TL;DR · Key Takeaways
- The management domain needs 4 hosts for production. The Installer may technically accept 3 with vSAN, but 4 is the design requirement so a host can enter maintenance without breaking quorum.
- You need separate VLANs for ESX management, VM management, vMotion, vSAN, host TEP, edge TEP, and uplinks.
- The hard MTU floor on the TEP path is 1600 bytes. 1700 is recommended, 9000 is optimal. The Installer validates this and will block on failure.
- Forward and reverse DNS plus NTP must resolve from the Installer appliance before you start.
- Size the host TEP IP pool for roughly 2 IPs per host, because each active uplink gets a TEP.
Most failed VCF bring-ups are not failures of the platform. They are failures of preparation that the Installer catches at validation, hours into the job, when fixing them is most disruptive. Get the readiness checklist right and the deployment itself is almost dull. Here is what to nail down before you ever deploy the Installer appliance.
Hardware and host count
Every host has to be on the Broadcom Compatibility Guide. For vSAN ESA specifically, the hosts must match a vSAN ESA ReadyNode profile, not merely contain HCL-listed parts. The management domain is a 4-host cluster for production. The VCF Installer will technically accept a 3-host vSAN minimum (and 2 hosts with external FC, VMFS, or NFS), and lab tricks go lower, but 4 is the design requirement and the reason is operational: with 4 hosts a single host can enter maintenance mode without breaking vSAN quorum. Treat 3-host management as a lab-only shortcut. The full topology and appliance sizing sit in the reference architecture deep-dive.

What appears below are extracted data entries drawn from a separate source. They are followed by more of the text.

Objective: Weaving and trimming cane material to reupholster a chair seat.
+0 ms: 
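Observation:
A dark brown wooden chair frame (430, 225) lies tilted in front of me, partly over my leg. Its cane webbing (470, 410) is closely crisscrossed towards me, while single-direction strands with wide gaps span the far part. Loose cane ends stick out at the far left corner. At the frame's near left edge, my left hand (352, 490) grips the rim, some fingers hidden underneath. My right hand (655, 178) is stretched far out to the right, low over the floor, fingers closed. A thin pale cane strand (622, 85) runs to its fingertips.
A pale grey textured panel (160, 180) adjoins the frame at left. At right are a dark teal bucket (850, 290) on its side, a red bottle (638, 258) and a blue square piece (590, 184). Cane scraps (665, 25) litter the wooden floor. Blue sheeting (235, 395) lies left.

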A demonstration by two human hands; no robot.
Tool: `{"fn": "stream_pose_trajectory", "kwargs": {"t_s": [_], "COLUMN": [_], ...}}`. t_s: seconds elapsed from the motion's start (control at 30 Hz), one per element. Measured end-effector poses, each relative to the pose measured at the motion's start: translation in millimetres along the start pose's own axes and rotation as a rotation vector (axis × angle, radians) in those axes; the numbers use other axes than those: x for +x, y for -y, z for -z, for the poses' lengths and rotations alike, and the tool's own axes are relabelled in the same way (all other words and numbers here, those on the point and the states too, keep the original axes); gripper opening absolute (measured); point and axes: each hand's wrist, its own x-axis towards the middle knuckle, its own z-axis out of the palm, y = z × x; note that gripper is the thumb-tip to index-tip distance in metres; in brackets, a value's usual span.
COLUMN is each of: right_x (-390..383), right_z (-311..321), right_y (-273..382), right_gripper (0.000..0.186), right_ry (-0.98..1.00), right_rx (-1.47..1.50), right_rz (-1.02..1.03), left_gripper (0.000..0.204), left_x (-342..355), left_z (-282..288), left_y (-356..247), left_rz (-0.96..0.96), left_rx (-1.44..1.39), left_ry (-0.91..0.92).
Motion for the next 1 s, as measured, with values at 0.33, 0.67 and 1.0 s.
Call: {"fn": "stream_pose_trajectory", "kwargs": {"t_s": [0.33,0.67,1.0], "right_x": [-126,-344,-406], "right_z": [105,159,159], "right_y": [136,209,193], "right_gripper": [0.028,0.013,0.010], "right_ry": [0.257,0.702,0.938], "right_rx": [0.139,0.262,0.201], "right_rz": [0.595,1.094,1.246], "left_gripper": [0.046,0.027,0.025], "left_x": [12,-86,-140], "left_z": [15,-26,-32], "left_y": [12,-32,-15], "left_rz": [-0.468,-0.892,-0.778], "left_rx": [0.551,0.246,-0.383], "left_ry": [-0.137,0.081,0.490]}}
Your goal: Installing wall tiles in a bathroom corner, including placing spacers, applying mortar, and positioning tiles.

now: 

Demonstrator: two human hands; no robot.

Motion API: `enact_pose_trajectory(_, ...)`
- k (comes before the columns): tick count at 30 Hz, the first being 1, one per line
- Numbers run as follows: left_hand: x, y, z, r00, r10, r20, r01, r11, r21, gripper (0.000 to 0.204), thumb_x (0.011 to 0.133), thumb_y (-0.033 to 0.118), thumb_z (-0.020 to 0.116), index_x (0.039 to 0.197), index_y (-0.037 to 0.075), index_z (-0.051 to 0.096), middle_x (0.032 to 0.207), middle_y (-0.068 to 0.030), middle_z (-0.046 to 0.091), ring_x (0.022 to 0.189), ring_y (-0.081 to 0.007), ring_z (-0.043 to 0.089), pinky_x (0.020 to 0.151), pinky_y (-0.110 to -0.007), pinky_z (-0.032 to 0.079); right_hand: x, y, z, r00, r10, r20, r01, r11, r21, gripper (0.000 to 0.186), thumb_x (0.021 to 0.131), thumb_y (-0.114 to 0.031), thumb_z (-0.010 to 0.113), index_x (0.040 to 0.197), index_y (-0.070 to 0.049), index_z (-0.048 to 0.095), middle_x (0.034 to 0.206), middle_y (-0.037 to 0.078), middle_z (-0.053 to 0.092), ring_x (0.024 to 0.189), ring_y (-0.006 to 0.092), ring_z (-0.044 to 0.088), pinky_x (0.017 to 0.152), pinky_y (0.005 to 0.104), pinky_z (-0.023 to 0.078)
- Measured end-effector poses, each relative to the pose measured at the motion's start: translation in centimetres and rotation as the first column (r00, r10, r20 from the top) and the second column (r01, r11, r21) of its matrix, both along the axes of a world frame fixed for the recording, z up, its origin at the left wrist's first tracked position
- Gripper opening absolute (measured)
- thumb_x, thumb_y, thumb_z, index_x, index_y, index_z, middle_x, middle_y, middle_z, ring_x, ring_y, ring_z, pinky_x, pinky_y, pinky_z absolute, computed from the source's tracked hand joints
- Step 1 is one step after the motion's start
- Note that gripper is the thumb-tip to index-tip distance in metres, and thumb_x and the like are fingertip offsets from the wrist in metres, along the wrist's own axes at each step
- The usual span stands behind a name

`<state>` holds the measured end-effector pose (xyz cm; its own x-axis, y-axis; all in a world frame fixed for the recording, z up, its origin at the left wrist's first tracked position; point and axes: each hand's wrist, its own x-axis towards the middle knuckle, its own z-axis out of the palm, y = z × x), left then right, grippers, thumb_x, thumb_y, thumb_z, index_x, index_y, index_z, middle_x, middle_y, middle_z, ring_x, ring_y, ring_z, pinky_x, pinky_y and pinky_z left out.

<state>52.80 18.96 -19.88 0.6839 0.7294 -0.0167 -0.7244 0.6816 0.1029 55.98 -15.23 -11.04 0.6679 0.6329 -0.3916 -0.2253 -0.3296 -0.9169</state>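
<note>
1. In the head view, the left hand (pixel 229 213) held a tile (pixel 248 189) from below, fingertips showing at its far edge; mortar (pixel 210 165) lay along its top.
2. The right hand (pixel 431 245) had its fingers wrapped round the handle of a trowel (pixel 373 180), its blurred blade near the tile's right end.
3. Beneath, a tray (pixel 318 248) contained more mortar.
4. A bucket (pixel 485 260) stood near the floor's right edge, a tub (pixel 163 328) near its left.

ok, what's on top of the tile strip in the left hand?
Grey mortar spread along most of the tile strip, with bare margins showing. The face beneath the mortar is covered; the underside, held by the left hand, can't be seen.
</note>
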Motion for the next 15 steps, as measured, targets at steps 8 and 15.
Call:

Network: the VLANs you actually need
VCF 9 wants distinct VLANs, trunked and tagged to every host uplink, for ESX management, VM management, vMotion, vSAN, NSX host overlay (host TEP), NSX edge overlay (edge TEP), and NSX uplinks. Note that management is two VLANs, not one: a VLAN for ESX host management and a separate VLAN for VM management, where the VCF appliances (Operations, Automation, and the rest) run. The VDS must be version 8.0 or later, and NSX is prepared directly on the VDS with no legacy N-VDS.
Size the host TEP IP pool with the per-uplink behaviour in mind. A TEP is assigned per active uplink, so a 2-NIC VDS means 2 TEPs per host. Size that subnet for roughly double the host count, not 1:1, or you will run hosts out of TEP addresses mid-preparation.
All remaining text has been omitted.